- **Problem**
Restate all of the entries exactly, each line as it stands.

Entries taken from a collection:
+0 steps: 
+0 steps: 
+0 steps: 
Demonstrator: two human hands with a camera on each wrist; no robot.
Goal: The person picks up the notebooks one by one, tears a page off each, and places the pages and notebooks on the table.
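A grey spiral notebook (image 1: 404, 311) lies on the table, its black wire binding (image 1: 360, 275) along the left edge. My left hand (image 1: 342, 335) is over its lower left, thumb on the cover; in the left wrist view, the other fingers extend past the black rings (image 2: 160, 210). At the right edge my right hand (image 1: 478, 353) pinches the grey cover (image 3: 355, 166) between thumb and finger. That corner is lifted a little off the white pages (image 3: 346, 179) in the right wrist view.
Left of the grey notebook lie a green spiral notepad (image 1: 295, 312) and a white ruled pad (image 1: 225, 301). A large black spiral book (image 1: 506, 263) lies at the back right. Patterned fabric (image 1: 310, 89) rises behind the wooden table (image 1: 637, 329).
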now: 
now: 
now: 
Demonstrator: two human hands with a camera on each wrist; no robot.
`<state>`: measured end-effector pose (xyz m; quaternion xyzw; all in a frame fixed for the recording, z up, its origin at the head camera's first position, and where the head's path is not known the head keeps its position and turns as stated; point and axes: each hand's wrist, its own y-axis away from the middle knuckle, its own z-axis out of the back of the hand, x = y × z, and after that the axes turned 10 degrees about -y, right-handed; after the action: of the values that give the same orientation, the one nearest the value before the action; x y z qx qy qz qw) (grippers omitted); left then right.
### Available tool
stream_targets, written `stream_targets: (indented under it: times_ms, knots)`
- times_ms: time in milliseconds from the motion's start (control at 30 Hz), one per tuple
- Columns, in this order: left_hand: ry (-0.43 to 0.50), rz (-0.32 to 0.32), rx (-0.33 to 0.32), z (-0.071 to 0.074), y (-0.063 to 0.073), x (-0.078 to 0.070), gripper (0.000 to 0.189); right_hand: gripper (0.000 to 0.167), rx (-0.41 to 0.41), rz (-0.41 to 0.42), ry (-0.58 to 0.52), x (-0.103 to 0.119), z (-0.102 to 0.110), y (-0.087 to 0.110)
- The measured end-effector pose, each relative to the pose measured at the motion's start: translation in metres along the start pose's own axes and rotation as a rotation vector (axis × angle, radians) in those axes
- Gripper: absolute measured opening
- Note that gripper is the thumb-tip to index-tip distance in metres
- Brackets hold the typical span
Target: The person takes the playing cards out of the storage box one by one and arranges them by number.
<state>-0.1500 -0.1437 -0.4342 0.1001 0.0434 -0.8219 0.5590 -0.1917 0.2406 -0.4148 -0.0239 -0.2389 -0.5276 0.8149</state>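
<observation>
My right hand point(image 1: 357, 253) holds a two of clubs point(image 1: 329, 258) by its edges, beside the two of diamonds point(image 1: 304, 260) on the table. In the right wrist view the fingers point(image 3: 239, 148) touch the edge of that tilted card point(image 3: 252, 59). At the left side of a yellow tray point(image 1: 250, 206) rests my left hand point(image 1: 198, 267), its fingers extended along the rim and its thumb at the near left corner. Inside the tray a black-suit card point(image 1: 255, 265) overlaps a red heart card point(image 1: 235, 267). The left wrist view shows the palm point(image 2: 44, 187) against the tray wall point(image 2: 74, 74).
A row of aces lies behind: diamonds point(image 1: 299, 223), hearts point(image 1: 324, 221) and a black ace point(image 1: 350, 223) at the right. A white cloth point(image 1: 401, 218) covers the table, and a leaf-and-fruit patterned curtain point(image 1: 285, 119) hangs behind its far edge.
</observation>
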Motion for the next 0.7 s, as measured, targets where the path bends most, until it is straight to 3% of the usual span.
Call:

- **Response below**
+0 steps: 
+0 steps: 
+0 steps: 
Demonstrator: two human hands with a camera on each wrist; no robot.
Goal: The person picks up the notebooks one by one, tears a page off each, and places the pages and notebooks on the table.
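A grey spiral notebook (image 1: 404, 311) lies on the table, its black wire binding (image 1: 360, 275) along the left edge. My left hand (image 1: 342, 335) is over its lower left, thumb on the cover; in the left wrist view, the other fingers extend past the black rings (image 2: 160, 210). At the right edge my right hand (image 1: 478, 353) pinches the grey cover (image 3: 355, 166) between thumb and finger. That corner is lifted a little off the white pages (image 3: 346, 179) in the right wrist view.
Left of the grey notebook lie a green spiral notepad (image 1: 295, 312) and a white ruled pad (image 1: 225, 301). A large black spiral book (image 1: 506, 263) lies at the back right. Patterned fabric (image 1: 310, 89) rises behind the wooden table (image 1: 637, 329).
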now: 
now: 
now: 
Demonstrator: two human hands with a camera on each wrist; no robot.
`<state>`: measured end-effector pose (xyz m; quaternion xyzw; all in a frame fixed for the recording, z up, its origin at the head camera's first position, and where the head's path is not known the head keeps its position and turns as stated; point and axes: each hand's wrist, its own y-axis away from the middle knuckle, its own z-axis out of the back of the hand, x = y × z, and after that the axes turned 10 degrees about -y, right-handed; after the action: of the values that give the same orientation, the one nearest the value before the action; x y z qx qy qz qw) (grippers omitted); left then right.
### Available tool
stream_targets, written `stream_targets: (indented under it: times_ms, knots)`
- times_ms: time in milliseconds from the motion's start (control at 30 Hz), one per tuple
- Columns, in this order: left_hand: ry (-0.43 to 0.50), rz (-0.32 to 0.32), rx (-0.33 to 0.32), z (-0.071 to 0.074), y (-0.063 to 0.073), x (-0.078 to 0.070), gripper (0.000 to 0.189); right_hand: gripper (0.000 to 0.167), rx (-0.41 to 0.41), rz (-0.41 to 0.42), ry (-0.58 to 0.52), x (-0.103 to 0.119), z (-0.102 to 0.110), y (-0.087 to 0.110)
- The measured end-effector pose, each relative to the pose measured at the motion's start: translation in metres along the start pose's own axes and rotation as a rotation vector (axis × angle, radians) in those axes
- Gripper: absolute measured opening
- Note that gripper is the thumb-tip to index-tip distance in metres
- Brackets hold the typical span
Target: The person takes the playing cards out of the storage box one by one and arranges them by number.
<state>-0.1500 -0.1437 -0.4342 0.1001 0.0434 -0.8219 0.5590 -0.1917 0.2406 -0.4148 -0.0239 -0.2389 -0.5276 0.8149</state>
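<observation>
My right hand point(image 1: 357, 253) holds a two of clubs point(image 1: 329, 258) by its edges, beside the two of diamonds point(image 1: 304, 260) on the table. In the right wrist view the fingers point(image 3: 239, 148) touch the edge of that tilted card point(image 3: 252, 59). At the left side of a yellow tray point(image 1: 250, 206) rests my left hand point(image 1: 198, 267), its fingers extended along the rim and its thumb at the near left corner. Inside the tray a black-suit card point(image 1: 255, 265) overlaps a red heart card point(image 1: 235, 267). The left wrist view shows the palm point(image 2: 44, 187) against the tray wall point(image 2: 74, 74).
A row of aces lies behind: diamonds point(image 1: 299, 223), hearts point(image 1: 324, 221) and a black ace point(image 1: 350, 223) at the right. A white cloth point(image 1: 401, 218) covers the table, and a leaf-and-fruit patterned curtain point(image 1: 285, 119) hangs behind its far edge.
</observation>
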Motion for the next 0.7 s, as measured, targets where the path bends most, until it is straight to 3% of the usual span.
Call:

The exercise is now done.